Los roles dominados por la documentación y la administración de flujos de trabajo parecen especialmente expuestos a la automatización. Los gerentes de producto con autonomía siguen siendo valiosos porque su trabajo depende del contexto, la evidencia, las compensaciones y la responsabilidad. Los productos de IA incluso pueden aumentar la importancia de la viabilidad: los sistemas probabilísticos plantean cuestiones difíciles relacionadas con el cumplimiento normativo, la seguridad, la propiedad intelectual, la ética y la confianza de los clientes.
El modelo operativo de producto
El libro de Cagan Transformed presenta el modelo operativo de producto como una colección de principios presentes en empresas de producto exitosas, incluidas organizaciones fuera de Silicon Valley. El modelo reúne tres áreas principales: estrategia de producto, descubrimiento de producto y entrega de producto.
Su propósito no es imponer otro proceso rígido. Cagan hace hincapié en los principios por encima de las ceremonias, el aprendizaje por encima de la culpa y la innovación por encima de la previsibilidad artificial. Los equipos deberían recibir problemas que valga la pena resolver, desarrollar una verdadera apropiación, abordar los riesgos durante el descubrimiento y realizar experimentos rápidos pero responsables. La entrega debería favorecer cambios pequeños, frecuentes y publicables de forma independiente, respaldados por una sólida instrumentación y supervisión.

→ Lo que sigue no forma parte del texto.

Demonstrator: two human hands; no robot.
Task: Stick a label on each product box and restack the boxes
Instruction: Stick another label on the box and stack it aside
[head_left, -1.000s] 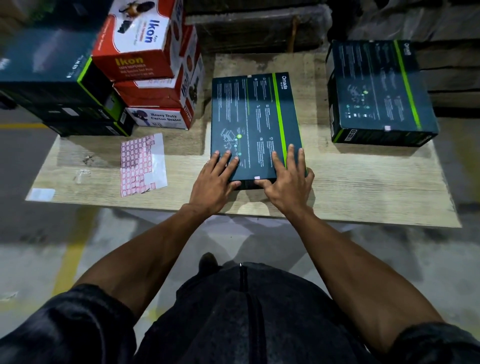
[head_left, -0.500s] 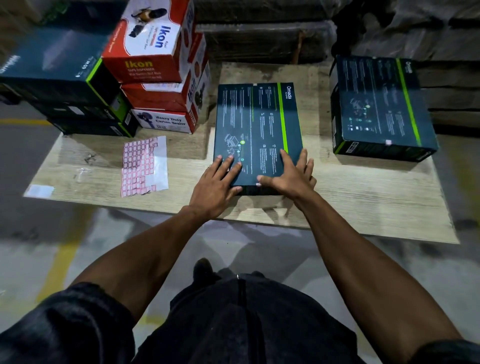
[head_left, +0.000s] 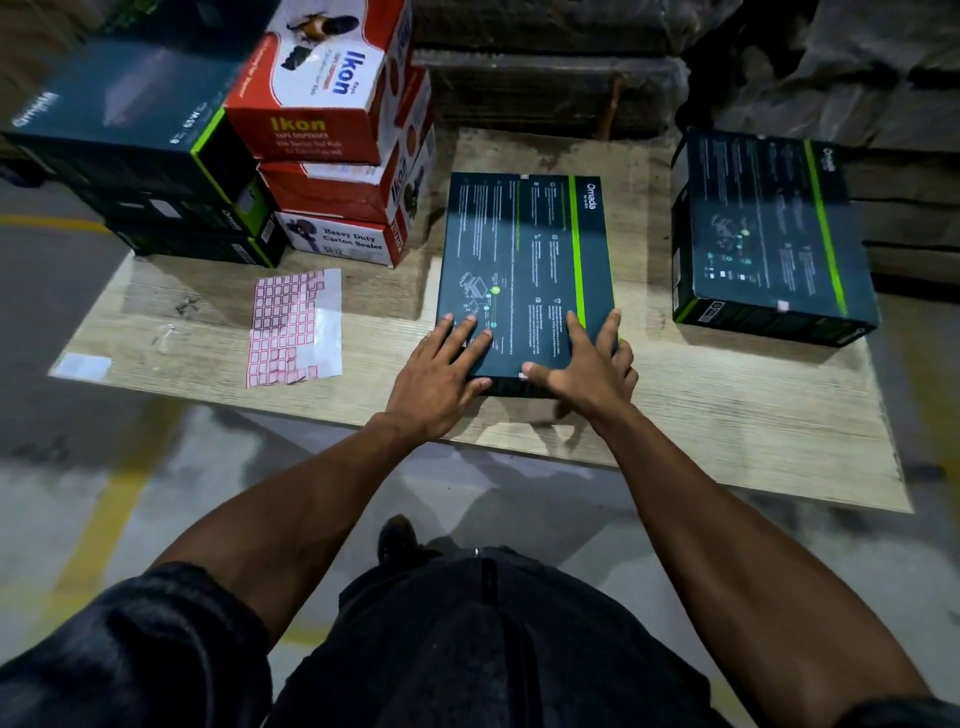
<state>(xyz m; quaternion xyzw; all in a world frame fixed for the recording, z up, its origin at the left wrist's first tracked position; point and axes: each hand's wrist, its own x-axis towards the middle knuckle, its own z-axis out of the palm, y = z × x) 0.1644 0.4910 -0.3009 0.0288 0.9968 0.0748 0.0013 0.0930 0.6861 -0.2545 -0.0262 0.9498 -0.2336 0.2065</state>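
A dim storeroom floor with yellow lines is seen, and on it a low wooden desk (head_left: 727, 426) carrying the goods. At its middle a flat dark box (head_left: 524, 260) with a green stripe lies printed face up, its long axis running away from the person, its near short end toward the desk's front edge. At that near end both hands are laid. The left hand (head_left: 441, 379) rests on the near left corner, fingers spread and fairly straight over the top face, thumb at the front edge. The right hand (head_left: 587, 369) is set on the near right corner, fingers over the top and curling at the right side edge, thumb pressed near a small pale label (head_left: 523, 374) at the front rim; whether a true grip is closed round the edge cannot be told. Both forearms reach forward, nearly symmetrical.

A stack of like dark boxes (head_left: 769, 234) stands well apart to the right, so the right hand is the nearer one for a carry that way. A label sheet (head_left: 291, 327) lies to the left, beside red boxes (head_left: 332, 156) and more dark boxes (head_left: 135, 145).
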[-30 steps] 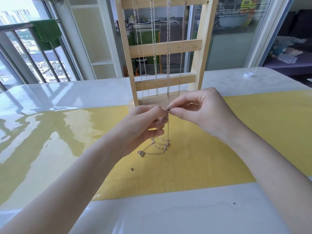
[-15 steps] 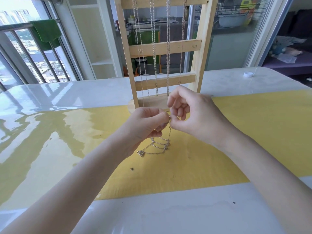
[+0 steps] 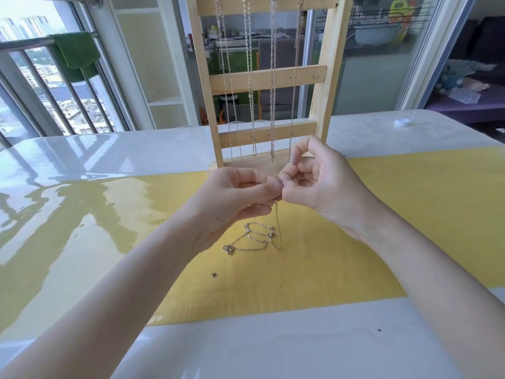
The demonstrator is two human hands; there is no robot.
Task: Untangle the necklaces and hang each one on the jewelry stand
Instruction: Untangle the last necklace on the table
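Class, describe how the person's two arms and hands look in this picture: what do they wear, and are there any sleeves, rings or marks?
Both forearms are bare, with no sleeves in view. The left hand and right hand wear no gloves, rings, bracelets or watch that can be seen. No markings show.

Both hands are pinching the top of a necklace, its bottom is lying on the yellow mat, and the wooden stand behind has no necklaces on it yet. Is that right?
Not quite. The wooden stand already has several chains hanging on it, as the head view shows. The rest holds: the left hand and right hand pinch the necklace, whose lower part lies on the yellow mat.
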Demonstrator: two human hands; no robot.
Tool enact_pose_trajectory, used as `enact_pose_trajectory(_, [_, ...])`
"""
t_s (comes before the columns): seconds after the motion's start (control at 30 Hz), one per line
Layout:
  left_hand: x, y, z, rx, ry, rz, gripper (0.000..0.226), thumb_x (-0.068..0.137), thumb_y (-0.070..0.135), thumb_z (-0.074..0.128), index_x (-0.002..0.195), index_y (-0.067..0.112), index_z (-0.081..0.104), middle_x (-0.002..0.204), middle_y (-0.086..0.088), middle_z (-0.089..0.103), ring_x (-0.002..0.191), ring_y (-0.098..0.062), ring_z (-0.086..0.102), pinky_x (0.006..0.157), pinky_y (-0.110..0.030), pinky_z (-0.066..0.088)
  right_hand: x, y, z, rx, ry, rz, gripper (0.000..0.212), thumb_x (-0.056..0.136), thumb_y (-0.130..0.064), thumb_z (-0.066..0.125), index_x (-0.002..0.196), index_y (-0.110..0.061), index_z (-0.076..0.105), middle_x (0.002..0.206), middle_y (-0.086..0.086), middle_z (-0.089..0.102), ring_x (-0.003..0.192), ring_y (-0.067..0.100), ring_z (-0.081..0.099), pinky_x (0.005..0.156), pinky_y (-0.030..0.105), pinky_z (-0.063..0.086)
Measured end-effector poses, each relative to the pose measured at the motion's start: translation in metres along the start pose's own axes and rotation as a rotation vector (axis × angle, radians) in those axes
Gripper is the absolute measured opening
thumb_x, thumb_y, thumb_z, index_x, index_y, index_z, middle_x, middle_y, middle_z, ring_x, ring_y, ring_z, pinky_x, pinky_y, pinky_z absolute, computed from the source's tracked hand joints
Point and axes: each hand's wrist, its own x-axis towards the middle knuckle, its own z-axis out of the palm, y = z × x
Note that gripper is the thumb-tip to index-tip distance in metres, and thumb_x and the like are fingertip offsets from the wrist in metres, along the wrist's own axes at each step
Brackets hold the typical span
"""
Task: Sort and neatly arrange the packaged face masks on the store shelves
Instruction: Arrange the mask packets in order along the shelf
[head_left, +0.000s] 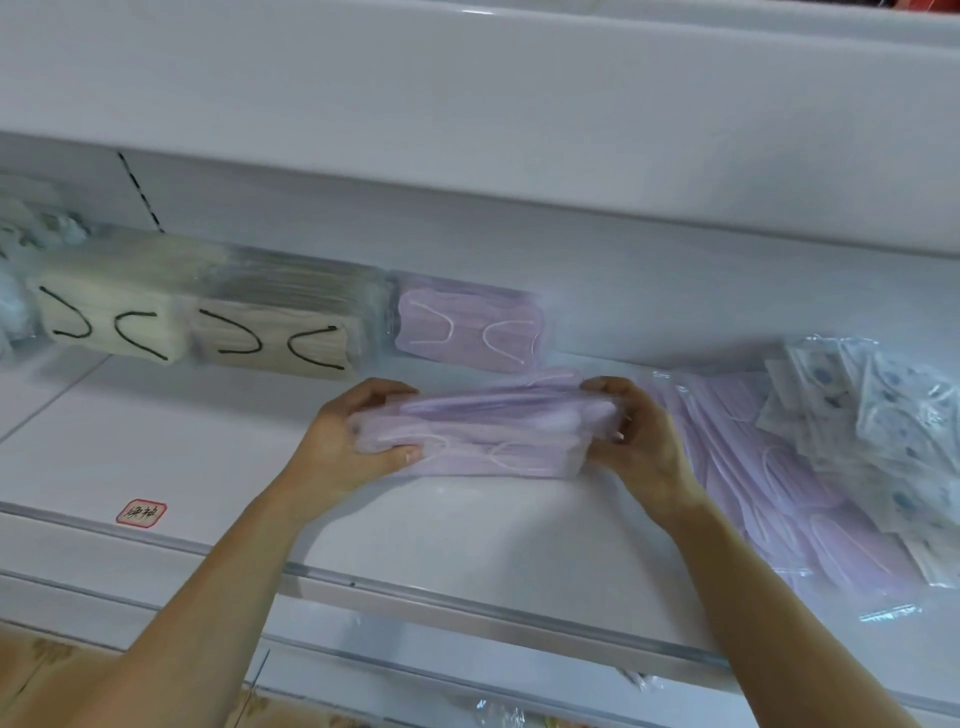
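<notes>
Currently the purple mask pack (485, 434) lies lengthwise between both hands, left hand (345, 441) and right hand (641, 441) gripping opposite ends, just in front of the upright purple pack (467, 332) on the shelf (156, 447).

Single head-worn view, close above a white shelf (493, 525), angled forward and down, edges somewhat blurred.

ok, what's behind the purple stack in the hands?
Behind the stack, held by left hand and right hand, a purple pack stands against the back wall. Its lower edge is hidden.
</notes>
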Motion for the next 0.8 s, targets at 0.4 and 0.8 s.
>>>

Las organizaciones de producto eficaces también requieren competencias complementarias. Cagan destaca la gestión de producto, el diseño, la ingeniería, el marketing y el liderazgo, y el equipo principal suele centrarse en el gerente de producto, el diseñador de producto y el responsable técnico. Ninguno de estos roles puede compensar indefinidamente un liderazgo débil o una experiencia ausente.
Operaciones de producto y el papel del fundador
Cagan no descarta por completo las operaciones de producto. Ve un valor legítimo en especialistas de alto impacto —como investigadores de usuarios y analistas de datos— que respaldan a varios equipos. La señal de advertencia es una función de operaciones de producto dominada por la gobernanza, la aplicación de procesos o tareas que los gerentes de producto y los líderes deberían realizar por sí mismos.
Ofrece consejos con matices similares a los fundadores. Antes de alcanzar el ajuste producto-mercado, los fundadores normalmente deberían conservar la responsabilidad sobre el valor y la viabilidad en lugar de contratar prematuramente a un gerente de producto. En esa etapa, separar el criterio de producto de la visión del fundador puede generar fricción y ralentizar el aprendizaje.
A medida que la empresa crece —Cagan sugiere aproximadamente entre 20 y 25 ingenieros como un punto de transición habitual—, el fundador puede dejar de ser capaz de desempeñarse eficazmente como la única persona de producto. Es entonces cuando un gerente de producto con experiencia puede ayudar a escalar el criterio de producto sin reducir el rol a la coordinación.
Más allá de la actuación
El remedio para el teatro de la gestión de producto no es un nuevo cargo, marco de trabajo o ceremonia. Es un sistema de responsabilidad más claro. Los líderes eligen problemas importantes y aportan contexto estratégico. Los equipos multifuncionales descubren soluciones. Los gerentes de producto aportan un conocimiento profundo del cliente, el mercado, los datos y el negocio. El éxito se evalúa por los resultados, no por el volumen de funcionalidades lanzadas.
Para los PM individuales, la implicación es igualmente clara: haz que sea más difícil reemplazarte volviéndote más capaz, no estando más ocupado con tareas administrativas. El futuro pertenece menos a los custodios del proceso que a las personas capaces de ayudar a un equipo a determinar qué vale la pena construir, por qué debería funcionar y si realmente lo hizo.